> [INSTRUCTIONS TO FOLLOW]: In the records below, find the line that contains "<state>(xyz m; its", then write out that line and each one after it exactly, up to and including the last.

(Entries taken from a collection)
--------------------------------
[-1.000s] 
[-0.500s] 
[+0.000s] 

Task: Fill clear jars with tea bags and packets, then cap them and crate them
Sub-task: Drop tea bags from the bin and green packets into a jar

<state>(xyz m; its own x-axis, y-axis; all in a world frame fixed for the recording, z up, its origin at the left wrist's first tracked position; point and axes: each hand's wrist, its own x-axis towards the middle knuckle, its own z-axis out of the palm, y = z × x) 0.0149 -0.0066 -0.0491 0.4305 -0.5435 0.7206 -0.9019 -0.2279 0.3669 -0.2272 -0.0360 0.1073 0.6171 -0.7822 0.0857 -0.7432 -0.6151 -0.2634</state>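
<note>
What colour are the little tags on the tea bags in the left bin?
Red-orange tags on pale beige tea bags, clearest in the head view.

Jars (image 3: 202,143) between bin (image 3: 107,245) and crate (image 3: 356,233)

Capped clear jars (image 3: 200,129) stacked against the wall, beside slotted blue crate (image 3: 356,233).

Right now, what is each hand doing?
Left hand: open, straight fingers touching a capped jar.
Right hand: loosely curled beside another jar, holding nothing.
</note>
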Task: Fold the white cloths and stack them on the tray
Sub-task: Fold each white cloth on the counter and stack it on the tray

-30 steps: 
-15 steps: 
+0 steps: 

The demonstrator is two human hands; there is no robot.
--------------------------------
> [EXERCISE RESULT]:
<state>(xyz m; its own x-axis, y-axis; all in a world frame fixed for the recording, z up, its origin at the left wrist's first tracked position; point and axes: each hand's wrist, its own x-axis towards the middle knuckle, its own z-axis out of the palm, y = z × x) 0.0149 -0.0066 -0.0491 0.4305 -0.5435 0.7206 -0.9019 -0.2279 0.3669 -0.2272 -0.0360 0.1073 0.6171 -0.7822 0.0857 -0.7432 -0.6151 -0.2634</state>
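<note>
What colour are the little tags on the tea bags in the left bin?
Red-orange tags on pale beige tea bags, clearest in the head view.

Jars (image 3: 202,143) between bin (image 3: 107,245) and crate (image 3: 356,233)

Capped clear jars (image 3: 200,129) stacked against the wall, beside slotted blue crate (image 3: 356,233).

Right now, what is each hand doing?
Left hand: open, straight fingers touching a capped jar.
Right hand: loosely curled beside another jar, holding nothing.
</note>
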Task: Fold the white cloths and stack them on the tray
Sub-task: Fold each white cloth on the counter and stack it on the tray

-30 steps: 
-15 steps: 
+0 steps: 

The demonstrator is two human hands; there is no robot.

The exercise has been fully completed.